## EXERCISE DESCRIPTION
Set down exactly the lines below, starting at the one that contains "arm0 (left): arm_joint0" and ending at the one that contains "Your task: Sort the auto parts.", with both of those lines included and nothing else.

Data items:
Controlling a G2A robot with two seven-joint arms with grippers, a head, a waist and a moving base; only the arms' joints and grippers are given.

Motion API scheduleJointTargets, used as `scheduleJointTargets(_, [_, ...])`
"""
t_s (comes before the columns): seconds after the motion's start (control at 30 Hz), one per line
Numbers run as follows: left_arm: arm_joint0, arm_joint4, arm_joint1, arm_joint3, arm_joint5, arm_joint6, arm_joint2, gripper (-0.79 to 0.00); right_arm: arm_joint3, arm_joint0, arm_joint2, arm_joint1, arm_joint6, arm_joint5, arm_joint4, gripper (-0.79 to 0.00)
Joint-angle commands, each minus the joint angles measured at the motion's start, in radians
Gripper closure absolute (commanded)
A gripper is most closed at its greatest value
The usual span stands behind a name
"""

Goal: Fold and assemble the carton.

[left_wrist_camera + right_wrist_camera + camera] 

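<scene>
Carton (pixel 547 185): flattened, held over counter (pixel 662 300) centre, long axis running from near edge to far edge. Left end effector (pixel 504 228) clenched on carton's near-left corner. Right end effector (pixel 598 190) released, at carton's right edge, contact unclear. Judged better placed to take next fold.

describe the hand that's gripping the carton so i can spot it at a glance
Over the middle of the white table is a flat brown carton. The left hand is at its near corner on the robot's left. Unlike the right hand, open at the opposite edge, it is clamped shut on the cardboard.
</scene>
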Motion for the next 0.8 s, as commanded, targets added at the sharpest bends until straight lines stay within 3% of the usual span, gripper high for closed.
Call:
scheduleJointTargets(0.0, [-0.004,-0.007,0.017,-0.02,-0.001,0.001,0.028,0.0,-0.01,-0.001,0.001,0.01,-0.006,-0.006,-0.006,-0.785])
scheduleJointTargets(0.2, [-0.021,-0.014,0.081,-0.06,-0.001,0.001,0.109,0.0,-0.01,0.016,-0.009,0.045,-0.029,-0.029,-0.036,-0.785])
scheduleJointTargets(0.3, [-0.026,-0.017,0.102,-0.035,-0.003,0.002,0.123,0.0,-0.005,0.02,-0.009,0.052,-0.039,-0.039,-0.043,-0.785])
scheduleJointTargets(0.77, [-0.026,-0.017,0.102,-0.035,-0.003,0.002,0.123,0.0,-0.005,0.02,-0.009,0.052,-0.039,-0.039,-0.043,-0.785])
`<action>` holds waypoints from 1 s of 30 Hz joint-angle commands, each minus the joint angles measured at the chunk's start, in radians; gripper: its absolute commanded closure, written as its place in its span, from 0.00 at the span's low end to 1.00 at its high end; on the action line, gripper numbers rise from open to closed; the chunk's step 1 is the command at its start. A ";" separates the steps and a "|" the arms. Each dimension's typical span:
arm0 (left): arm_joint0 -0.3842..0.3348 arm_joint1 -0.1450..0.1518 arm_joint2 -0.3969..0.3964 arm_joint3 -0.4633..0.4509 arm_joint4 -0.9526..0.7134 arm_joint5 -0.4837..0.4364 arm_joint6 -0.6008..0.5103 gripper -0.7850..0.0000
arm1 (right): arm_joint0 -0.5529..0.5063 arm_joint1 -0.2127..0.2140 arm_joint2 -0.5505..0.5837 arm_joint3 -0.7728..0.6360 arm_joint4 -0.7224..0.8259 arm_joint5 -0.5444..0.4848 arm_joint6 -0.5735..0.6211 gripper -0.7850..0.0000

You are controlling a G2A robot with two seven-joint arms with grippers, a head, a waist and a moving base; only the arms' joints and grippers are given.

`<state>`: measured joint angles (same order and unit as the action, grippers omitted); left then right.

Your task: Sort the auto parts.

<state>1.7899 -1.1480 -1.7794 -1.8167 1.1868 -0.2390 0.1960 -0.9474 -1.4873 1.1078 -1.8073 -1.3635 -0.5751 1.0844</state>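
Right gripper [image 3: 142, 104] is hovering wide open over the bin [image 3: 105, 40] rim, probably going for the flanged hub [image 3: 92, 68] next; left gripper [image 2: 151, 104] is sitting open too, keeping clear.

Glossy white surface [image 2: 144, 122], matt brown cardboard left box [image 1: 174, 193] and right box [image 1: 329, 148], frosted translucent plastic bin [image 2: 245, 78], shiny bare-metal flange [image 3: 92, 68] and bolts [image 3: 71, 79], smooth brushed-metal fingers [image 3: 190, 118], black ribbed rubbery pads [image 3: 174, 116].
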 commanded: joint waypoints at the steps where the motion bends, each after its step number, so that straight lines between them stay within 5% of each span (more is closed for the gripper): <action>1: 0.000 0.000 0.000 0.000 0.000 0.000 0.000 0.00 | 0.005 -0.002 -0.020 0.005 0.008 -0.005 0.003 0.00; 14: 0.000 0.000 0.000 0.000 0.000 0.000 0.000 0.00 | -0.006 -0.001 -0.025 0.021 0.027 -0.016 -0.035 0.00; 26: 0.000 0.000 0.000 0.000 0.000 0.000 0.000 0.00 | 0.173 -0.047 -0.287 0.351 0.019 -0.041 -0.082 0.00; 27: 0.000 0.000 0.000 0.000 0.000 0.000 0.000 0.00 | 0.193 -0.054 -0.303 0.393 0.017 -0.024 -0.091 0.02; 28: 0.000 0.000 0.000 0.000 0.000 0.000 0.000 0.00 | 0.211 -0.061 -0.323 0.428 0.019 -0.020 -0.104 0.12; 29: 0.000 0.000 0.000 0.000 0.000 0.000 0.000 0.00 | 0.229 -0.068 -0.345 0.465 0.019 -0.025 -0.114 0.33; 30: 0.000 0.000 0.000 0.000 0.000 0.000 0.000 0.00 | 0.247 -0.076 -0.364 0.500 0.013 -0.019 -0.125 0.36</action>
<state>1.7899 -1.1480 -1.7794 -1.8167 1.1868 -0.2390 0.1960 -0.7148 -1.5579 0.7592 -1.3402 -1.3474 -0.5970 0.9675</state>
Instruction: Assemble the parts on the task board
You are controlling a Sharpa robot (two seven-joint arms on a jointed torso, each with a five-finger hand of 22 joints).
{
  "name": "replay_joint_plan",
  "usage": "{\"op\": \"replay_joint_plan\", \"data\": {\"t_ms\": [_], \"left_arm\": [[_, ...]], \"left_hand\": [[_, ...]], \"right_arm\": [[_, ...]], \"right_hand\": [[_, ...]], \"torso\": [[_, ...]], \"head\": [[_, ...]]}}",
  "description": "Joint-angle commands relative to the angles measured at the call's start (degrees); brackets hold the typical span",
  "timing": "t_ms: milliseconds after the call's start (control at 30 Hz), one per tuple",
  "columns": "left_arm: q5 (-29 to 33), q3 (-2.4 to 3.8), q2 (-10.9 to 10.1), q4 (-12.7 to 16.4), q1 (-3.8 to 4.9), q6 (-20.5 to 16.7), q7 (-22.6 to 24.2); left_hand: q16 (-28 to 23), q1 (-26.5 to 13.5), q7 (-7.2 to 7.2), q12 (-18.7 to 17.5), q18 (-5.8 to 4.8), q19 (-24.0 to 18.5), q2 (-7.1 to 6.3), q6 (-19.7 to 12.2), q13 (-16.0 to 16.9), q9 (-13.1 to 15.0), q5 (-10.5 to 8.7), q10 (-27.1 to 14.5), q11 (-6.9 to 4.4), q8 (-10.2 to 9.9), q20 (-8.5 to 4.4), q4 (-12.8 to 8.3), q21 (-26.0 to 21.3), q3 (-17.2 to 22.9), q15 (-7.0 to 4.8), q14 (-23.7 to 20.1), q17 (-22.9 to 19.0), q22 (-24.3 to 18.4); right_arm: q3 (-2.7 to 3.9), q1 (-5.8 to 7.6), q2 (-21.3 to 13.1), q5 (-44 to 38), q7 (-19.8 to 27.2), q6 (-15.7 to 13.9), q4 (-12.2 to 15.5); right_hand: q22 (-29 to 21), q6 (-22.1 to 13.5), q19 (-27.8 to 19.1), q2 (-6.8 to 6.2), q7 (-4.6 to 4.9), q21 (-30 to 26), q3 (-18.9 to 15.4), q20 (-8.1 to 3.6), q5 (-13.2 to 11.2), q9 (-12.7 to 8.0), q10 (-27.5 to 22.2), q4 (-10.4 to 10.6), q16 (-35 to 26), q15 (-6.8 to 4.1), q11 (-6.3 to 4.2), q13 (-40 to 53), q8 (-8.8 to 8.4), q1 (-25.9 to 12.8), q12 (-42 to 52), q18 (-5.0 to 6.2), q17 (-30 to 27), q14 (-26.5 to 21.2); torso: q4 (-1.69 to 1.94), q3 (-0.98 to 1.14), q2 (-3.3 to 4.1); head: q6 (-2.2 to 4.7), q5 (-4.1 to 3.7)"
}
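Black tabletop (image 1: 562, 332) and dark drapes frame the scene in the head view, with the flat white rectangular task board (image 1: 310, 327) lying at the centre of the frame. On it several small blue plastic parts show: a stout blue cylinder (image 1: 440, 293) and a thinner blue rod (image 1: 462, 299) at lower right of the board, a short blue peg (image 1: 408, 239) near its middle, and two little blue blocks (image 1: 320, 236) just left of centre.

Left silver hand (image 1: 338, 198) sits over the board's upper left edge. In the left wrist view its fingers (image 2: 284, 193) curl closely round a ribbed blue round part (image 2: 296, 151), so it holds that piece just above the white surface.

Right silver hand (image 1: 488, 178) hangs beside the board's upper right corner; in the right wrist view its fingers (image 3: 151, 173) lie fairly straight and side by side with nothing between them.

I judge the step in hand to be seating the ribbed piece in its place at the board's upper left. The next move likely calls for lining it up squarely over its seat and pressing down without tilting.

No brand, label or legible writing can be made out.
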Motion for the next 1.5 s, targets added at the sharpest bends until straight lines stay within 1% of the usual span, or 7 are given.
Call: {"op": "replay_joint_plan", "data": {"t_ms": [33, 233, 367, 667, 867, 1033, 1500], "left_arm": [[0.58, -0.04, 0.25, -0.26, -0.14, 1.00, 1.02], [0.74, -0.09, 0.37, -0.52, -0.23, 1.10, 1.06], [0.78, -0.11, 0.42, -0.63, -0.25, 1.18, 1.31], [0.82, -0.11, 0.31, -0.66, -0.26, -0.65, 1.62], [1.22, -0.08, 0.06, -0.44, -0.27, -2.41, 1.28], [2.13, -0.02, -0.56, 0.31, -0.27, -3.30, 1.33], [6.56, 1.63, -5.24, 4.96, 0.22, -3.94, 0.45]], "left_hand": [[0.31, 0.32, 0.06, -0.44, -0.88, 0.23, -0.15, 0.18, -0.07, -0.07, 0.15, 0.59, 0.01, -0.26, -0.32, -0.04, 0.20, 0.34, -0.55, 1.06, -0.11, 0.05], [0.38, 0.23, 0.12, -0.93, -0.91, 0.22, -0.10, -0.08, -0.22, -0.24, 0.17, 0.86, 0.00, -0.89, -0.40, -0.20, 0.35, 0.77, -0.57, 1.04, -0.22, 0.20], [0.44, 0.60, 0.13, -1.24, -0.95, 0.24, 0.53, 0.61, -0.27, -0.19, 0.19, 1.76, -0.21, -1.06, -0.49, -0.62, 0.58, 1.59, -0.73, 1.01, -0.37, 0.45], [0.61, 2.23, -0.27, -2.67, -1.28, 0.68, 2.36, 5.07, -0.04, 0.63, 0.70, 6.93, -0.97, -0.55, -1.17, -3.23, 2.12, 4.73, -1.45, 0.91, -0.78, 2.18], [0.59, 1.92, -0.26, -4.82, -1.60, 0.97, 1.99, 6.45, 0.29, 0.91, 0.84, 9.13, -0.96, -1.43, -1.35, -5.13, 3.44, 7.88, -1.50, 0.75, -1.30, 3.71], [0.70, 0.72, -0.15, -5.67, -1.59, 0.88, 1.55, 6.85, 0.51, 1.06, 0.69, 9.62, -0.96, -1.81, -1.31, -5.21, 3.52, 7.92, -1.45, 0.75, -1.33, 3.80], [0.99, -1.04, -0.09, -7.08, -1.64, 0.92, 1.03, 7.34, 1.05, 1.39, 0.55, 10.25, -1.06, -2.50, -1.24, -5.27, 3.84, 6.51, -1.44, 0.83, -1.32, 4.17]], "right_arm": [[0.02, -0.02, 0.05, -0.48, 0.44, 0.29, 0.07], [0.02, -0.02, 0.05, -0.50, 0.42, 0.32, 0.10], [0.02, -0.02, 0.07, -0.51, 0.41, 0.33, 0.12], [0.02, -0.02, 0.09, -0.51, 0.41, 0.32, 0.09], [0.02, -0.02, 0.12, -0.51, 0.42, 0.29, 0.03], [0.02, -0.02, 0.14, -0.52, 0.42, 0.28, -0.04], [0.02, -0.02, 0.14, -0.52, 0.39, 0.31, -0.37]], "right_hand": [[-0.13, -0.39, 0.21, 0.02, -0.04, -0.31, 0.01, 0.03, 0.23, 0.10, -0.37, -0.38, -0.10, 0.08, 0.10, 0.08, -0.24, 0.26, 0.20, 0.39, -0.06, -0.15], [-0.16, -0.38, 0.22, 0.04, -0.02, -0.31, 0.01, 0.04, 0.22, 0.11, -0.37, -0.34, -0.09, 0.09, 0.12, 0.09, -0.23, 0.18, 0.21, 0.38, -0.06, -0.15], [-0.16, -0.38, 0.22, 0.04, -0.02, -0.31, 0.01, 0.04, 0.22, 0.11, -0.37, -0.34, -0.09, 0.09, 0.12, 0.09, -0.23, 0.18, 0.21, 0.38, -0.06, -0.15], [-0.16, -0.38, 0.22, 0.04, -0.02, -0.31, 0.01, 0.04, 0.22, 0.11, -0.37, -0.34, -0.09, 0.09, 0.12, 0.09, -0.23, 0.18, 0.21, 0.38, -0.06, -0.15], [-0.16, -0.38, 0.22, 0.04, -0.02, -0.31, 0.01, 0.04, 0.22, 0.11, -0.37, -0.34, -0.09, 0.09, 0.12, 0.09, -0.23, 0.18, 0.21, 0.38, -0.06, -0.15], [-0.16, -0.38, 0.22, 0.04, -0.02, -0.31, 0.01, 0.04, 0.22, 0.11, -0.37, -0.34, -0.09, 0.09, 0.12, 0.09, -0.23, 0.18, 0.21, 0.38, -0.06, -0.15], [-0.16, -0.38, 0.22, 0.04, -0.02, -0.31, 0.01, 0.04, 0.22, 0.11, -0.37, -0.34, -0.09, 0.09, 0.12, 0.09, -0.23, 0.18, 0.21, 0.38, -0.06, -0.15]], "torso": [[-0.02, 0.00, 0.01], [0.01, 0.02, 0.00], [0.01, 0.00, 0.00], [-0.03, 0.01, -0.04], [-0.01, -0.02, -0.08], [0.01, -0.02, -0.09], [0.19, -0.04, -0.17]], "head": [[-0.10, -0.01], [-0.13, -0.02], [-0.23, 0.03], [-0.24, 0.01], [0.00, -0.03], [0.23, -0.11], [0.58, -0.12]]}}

## RESULT FOR THIS TASK
arm0 (left): arm_joint0 -0.3842..0.3348 arm_joint1 -0.1450..0.1518 arm_joint2 -0.3969..0.3964 arm_joint3 -0.4633..0.4509 arm_joint4 -0.9526..0.7134 arm_joint5 -0.4837..0.4364 arm_joint6 -0.6008..0.5103 gripper -0.7850..0.0000
arm1 (right): arm_joint0 -0.5529..0.5063 arm_joint1 -0.2127..0.2140 arm_joint2 -0.5505..0.5837 arm_joint3 -0.7728..0.6360 arm_joint4 -0.7224..0.8259 arm_joint5 -0.5444..0.4848 arm_joint6 -0.5735..0.6211 gripper -0.7850..0.0000

You are controlling a G2A robot with two seven-joint arms with grippers, a head, a waist and a moving base; only the arms' joints and grippers are given.

`<state>`: measured joint angles (same order and unit as the action, grippers omitted); left then right.

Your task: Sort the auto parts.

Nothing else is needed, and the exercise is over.